-~^~-
"This had better be important, Windspells. I have a meeting to avoid."
The newly elected mayor, Lokum Mobabbey, appeared to be in a somewhat impatient mood as he observed the tangled heap of flesh that was, supposedly, the dwarf who had summoned him.
"Windspells? Windspells is dead, he died in battle defending our home from the enemy abroad. No, I am El Burro Sombrero; defender of the people, leader of the glorious revolution, devoted to defending against the enemy within!"
Something beamed at Mobabbey. He couldn't be entirely certain that it was the dwarf's
face that was smiling at him, but he didn't particularly want to think about the alternatives. Windsp-
El Burro Sombrero continued:
"I had prepared to make my demands to that old tyrant, Rainbridged! But it appears that you have beaten her down with your righteous strength, and your devotion to the will of the people!"
Mobabbey thought back to the nights spent with his team, sorting through the ballot and filtering out the votes which were disqualified for the obvious reason of having picked the wrong candidate.
El Burro coughed, causing something greenish to ooze out of his... his... his left.
"But you, you are different. I can see it. The revolution is victorious at last! Our blood was not shed in vain! Finally, we are free from tyranny and ready to enter into a new age of freedom and equality! I humbly accept your offer."
Mobabbey broke out of his reminiscing and looked perplexedly at El Burro.
"Offer? What offer? I haven't offered you anything! I haven't even
said anything!"
A limb-shaped object rose out of the mass and patted the air in front of the mayor, telling him that his theatrics were not required.
"You needn't say anything, exalted leader. I understand your need, and I readily heed your call for aid. As my new position of Most Prestigious Captain of the Cavebrands Guard, I shall see to the release of all political prisoners detained by the previous reign."
"Political prisoners? But we don't have any political prisoners. We don't even have a prison! And we barely have any politics, for that matter. And I certainly didn't say anything about the Captain of the Guard! Jordrake has been performing her duties quite well, may she rest in peace. We don't need a replacement."
El Burro Sombrero looked as though he was attempting to tap the side of his nose conspiratorially. Something popped.

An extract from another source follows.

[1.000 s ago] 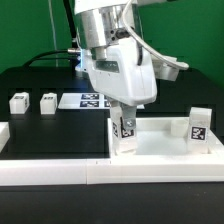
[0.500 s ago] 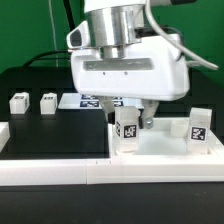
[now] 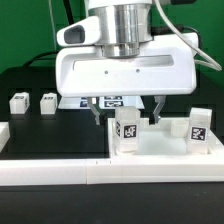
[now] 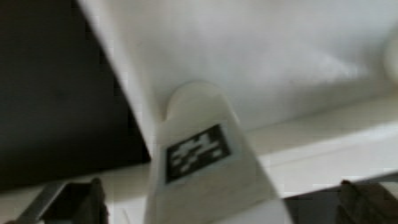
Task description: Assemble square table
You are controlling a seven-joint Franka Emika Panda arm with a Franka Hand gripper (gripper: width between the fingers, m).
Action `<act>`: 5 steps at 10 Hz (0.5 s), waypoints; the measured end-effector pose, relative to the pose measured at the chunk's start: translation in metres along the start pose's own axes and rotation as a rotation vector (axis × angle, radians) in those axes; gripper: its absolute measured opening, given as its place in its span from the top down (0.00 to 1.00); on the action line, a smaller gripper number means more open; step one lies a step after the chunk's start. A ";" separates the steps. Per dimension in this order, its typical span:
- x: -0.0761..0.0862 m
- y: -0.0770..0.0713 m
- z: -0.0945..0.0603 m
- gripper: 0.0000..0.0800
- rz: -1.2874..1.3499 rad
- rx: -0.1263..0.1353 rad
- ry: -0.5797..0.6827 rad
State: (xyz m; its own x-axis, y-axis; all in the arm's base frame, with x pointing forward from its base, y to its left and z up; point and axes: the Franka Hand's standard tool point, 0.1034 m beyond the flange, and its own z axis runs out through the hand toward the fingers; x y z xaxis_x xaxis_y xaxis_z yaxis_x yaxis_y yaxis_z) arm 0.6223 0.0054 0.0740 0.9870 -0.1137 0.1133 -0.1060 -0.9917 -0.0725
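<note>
The white square table top (image 3: 165, 146) lies at the exterior view's right, and it fills much of the wrist view as a pale surface (image 4: 267, 60). Two tagged legs stand upright on it, one at its near left corner (image 3: 128, 132) and one at its right side (image 3: 197, 125). My gripper (image 3: 127, 112) hangs just above the left leg, open wide, one fingertip (image 3: 97, 110) on either side and clear of it. In the wrist view that leg (image 4: 205, 150) stands between my spread gripper (image 4: 217, 205). Two more legs (image 3: 18, 101) (image 3: 47, 101) lie loose at the left.
The marker board (image 3: 80, 100) lies on the black table behind my gripper, partly hidden by it. A long white rail (image 3: 60, 170) runs along the front edge, and a short white piece (image 3: 3, 135) sits at the far left.
My jaws have opened from around the left leg and let it go. The hand has turned broadside to the camera and lifted slightly. The leg stays upright on the top.
</note>
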 end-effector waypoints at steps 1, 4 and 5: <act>-0.002 -0.001 0.000 0.19 -0.176 -0.007 -0.025; -0.002 -0.001 0.001 0.20 -0.127 -0.006 -0.025; -0.002 -0.001 0.001 0.44 -0.109 -0.005 -0.025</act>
State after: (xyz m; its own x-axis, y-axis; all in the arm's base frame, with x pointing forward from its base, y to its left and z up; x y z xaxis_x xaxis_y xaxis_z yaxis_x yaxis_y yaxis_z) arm 0.6204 0.0069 0.0727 0.9954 -0.0041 0.0959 0.0013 -0.9984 -0.0562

"Of course, superior commander, I understand perfectly. No one shall ever know of my involvement in the coming events, I shall be like a ghost in the wind! All your plans shall be carried through with the utmost care and precision, oh fabulous chief!"
Mobabbey closed his eyes and blew a deep breath out through his beard braids. His first day in office, and he's called off to talk to some lunatic.

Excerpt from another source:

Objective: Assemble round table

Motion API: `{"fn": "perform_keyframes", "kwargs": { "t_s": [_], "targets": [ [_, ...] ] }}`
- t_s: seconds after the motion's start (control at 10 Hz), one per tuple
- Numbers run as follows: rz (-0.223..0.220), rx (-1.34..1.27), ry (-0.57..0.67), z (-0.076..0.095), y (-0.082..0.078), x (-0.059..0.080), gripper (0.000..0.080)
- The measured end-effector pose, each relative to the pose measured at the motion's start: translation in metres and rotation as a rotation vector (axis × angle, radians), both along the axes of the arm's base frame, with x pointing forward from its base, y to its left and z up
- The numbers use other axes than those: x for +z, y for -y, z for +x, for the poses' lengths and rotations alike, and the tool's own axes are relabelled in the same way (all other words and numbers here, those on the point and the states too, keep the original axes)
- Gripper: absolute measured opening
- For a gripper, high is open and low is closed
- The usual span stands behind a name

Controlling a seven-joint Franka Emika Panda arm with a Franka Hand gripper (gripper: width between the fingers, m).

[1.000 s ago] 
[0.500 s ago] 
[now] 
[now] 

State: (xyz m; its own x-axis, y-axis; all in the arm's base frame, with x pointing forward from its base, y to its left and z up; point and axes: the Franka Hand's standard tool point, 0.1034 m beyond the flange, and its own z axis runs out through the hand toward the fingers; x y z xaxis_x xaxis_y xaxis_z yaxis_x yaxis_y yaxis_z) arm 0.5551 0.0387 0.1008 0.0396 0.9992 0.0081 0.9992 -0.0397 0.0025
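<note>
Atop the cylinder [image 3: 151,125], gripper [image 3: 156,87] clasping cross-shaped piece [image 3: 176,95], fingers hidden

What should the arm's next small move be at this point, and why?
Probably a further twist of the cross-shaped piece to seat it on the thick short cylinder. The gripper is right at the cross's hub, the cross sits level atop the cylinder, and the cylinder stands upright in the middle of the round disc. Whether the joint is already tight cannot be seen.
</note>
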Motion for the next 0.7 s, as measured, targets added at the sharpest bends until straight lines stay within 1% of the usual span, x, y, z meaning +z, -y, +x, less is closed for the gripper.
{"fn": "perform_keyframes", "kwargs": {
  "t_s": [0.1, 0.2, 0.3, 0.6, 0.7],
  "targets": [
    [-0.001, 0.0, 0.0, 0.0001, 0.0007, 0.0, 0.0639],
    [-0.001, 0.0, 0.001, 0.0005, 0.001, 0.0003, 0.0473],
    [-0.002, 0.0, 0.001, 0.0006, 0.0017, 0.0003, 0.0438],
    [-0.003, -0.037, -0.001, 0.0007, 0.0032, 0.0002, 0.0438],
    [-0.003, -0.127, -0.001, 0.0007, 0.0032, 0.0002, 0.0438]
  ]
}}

Just nod your head and smile, he thought to himself.
Agreeing with cripples is always good press._______
-~v~-
Alright, so here's a quick rundown of some of the stuff that's happening.

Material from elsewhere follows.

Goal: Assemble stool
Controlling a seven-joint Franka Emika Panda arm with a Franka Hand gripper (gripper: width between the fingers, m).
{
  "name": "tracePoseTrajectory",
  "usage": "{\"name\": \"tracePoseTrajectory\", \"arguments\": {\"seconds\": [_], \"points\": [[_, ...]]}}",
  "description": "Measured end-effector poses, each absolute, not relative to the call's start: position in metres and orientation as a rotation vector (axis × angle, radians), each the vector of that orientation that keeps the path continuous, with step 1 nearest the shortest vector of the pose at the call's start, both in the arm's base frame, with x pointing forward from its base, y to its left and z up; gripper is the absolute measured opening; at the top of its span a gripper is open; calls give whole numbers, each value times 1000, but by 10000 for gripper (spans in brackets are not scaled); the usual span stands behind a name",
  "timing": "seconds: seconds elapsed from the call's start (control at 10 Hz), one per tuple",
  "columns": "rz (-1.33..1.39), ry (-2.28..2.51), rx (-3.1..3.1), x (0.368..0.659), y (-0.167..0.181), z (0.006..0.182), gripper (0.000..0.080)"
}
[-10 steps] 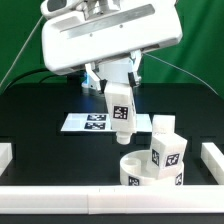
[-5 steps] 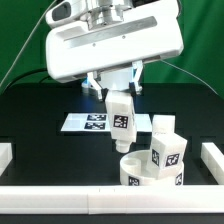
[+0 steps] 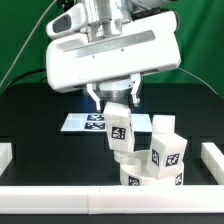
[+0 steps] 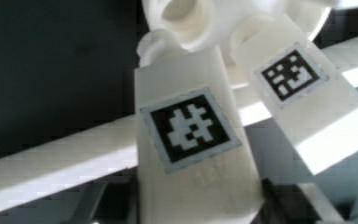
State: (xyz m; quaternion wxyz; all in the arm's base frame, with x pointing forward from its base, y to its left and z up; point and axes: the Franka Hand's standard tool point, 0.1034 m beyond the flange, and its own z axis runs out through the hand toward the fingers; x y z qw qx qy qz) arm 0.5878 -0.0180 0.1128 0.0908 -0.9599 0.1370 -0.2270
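The big white robot arm [image 3: 110,50] hangs over the black worktop [image 3: 40,120] in the exterior view. White border blocks [image 3: 60,198] run along the near edge and both sides of the worktop. The thin flat white marker board [image 3: 88,123] with black square tags lies flat farther back, partly hidden behind the held leg.

The round white plastic disc seat [image 3: 150,177] of the stool sits on the worktop near the front border block, toward the exterior view's right. A short blocky white leg [image 3: 167,152] with a black-and-white tag stands upright on the seat. Another white leg [image 3: 163,124] stands just behind it.

The tool [image 3: 117,103] is closed on a third short blocky white leg, the held leg [image 3: 120,132]. It grips this leg at the top end. The held leg hangs down, a little tilted, with its tag facing the camera. Its low end is right above the seat, beside the standing leg. It is hard to tell if it touches the seat.

In the wrist view, the held leg [image 4: 190,130] fills the middle, and the standing leg [image 4: 300,80] shows just beside it.
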Motion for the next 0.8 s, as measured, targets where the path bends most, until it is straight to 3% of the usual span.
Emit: {"name": "tracePoseTrajectory", "arguments": {"seconds": [0.8], "points": [[-686,409,-2852,588,-9,111,320]]}}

I've replaced Jordrake's position in government with El Burro Sombrero. I can't really remember why I did this. I guess I'm just trying to edge the coffins out of government... I've also given some random hauler the position of manager, seeing as Iden was too busy engaging in private combat drills to do any managing. This is particularly interesting, since she's not actually listed anywhere in the military screen, and as far as I can tell has absolutely no reason to be practicing her fighting skills.
Now, some of you may wonder what exactly the big deal is of not having a functional manager. After all, can't you just set up the jobs yourself? Well, that brings me to my next point, involving soap.
Apparently, the soaper's workshop is bugged. It doesn't have any available tasks inside it, which means I can't queue up any production requests. However, the "make soap" command
is available in the manager screen. Now I just need to hope that this doofus will get around to doing a better job than her predecessor.
Reg Whipentrances, 'Food', has recently been taken by a strange mood. He's claimed a leatherworker's shop and has so far collected some cow leather, some giant bat leather, oak logs, red beryls, chestnut logs, chrysocollas, tower-cap logs, some marble, and Sodor Usmdasegngun's bones.
Anybody remember Sodor? That's right, he was the giant eyeless starling that attacked our fort way back when. Which means that his bone pile happens to be really freakin' huge.
It's a pity, really... Reg stole that from the craftsdwarf's workshop next door, and that stack would've made for an epic pile of bolts. Let's see if he makes an earring or something.
Beyond that, it's pretty much just the same-old same-old. Cheddarius is loitering around the hospital while pointedly ignoring diagnosis requests, our haulers are busy at work dumping stones into magma, we've got a traffic jam of farm animals, the latest forgotten beast has managed to get himself trapped in a tiny corridor between a couple giant mushrooms, and there's a tile in the hallway that has twelve pages of assorted junk on it, some of it claimed and some of it forbidden. I have absolutely no idea how it managed to get there or why. It's got silk mittens, marble boulders, a bed, mountain goat bones, a silver bin, uncut gems, and a lump of raw adamantine in it, amongst others.
I'm just going to claim the whole lot of it, see what happens. I swear, this place is innately crazy... It's even starting to leak out of the seams.